→ The problem
In the listing that follows, copy out each line that includes the word "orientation".

- - -

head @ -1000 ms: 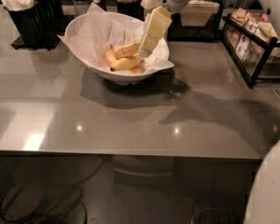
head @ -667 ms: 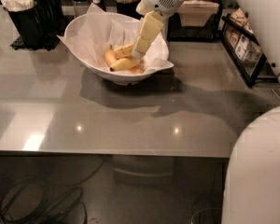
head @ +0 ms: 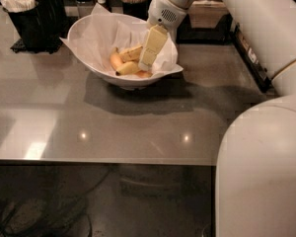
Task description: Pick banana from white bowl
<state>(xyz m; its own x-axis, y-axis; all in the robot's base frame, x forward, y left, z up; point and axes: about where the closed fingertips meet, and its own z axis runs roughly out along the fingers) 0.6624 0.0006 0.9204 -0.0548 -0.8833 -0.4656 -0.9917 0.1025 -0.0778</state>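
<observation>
- Since the earlier frame the end effector [head: 147, 63] has dropped lower into the white bowl [head: 121, 79] and edged slightly left. The robot's white body now fills more of the right side.
- The robot arm [head: 256, 28] reaches in from the upper right, and a broad white shell [head: 261, 172] covers the lower right corner.
- The grey counter [head: 138, 127] carries everything and shows a few light reflections near its front edge.
- The white bowl sits at the rear centre of the counter, lined with crinkled white paper [head: 98, 36] that stands above the rim.
- The end effector points down inside the bowl on its right side, its pale tip just beside the fruit. Whether it is open or closed cannot be told.
- A black holder [head: 34, 21] of white items stands at the rear left, near the bowl.
- The banana [head: 127, 69] lies in the bottom of the bowl, yellow pieces together on the paper, just left of the end effector's tip.
</observation>
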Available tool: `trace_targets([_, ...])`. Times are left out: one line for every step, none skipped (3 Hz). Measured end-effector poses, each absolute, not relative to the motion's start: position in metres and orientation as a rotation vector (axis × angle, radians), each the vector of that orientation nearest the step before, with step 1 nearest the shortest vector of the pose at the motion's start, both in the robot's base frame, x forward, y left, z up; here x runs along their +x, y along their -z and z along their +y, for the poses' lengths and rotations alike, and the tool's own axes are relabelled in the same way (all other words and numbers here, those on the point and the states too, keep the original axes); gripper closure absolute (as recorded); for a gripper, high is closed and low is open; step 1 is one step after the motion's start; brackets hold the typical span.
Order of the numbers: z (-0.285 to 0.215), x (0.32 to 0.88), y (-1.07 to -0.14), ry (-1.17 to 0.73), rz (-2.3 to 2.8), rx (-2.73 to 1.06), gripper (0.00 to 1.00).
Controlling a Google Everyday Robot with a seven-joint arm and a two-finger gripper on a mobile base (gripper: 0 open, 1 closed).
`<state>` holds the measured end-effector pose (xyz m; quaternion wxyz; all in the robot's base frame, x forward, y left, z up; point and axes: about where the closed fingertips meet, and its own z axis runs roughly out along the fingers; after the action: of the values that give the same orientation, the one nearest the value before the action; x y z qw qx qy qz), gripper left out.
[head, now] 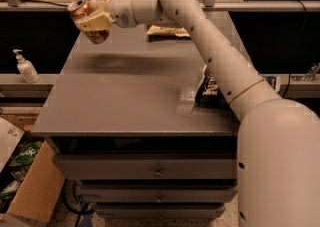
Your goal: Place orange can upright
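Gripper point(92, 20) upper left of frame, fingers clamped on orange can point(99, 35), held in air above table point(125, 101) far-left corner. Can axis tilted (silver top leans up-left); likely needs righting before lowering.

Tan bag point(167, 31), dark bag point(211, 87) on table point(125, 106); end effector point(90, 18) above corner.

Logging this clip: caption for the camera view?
Claw holds the orange can tilted above the table's far-left corner.
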<state>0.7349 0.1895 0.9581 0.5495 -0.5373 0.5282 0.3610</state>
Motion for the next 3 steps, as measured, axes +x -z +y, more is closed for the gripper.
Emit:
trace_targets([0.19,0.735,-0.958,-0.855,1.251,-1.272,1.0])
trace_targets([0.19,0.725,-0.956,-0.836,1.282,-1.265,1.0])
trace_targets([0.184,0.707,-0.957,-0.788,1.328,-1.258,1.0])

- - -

→ Answer to this problem
Available tool: `trace_targets([_, ...])`. Times are left out: one line for every step, none skipped (3 Hz). Measured end-effector poses, each absolute, not relative to the motion's start: position in metres and orientation as a rotation vector (axis × angle, radians), each the vector of that orientation nearest the step before, with step 1 nearest the shortest vector of the pose at the motion's start, both in the robot's base frame, x forward, y left, z up; here x runs along their +x, y along their -z and z along their +y, for the poses' lengths and rotations alike, and the tool's own axes are relabelled in the same way (all other words and numbers here, those on the point and the states too, keep the original axes); gripper closure absolute (as recorded); for a gripper, high is closed and low is open; step 1 is one step after the motion's start; brackets hold the typical span.
`<state>` holds the measured end-effector pose (xyz m; quaternion wxyz; all in the robot's base frame, x forward, y left, z up; point and axes: about where the closed fingertips meet, and its own z axis runs roughly out along the fingers; after the action: of the values that give the same orientation, the one nearest the value before the action; x y z qw qx qy qz), gripper left out.

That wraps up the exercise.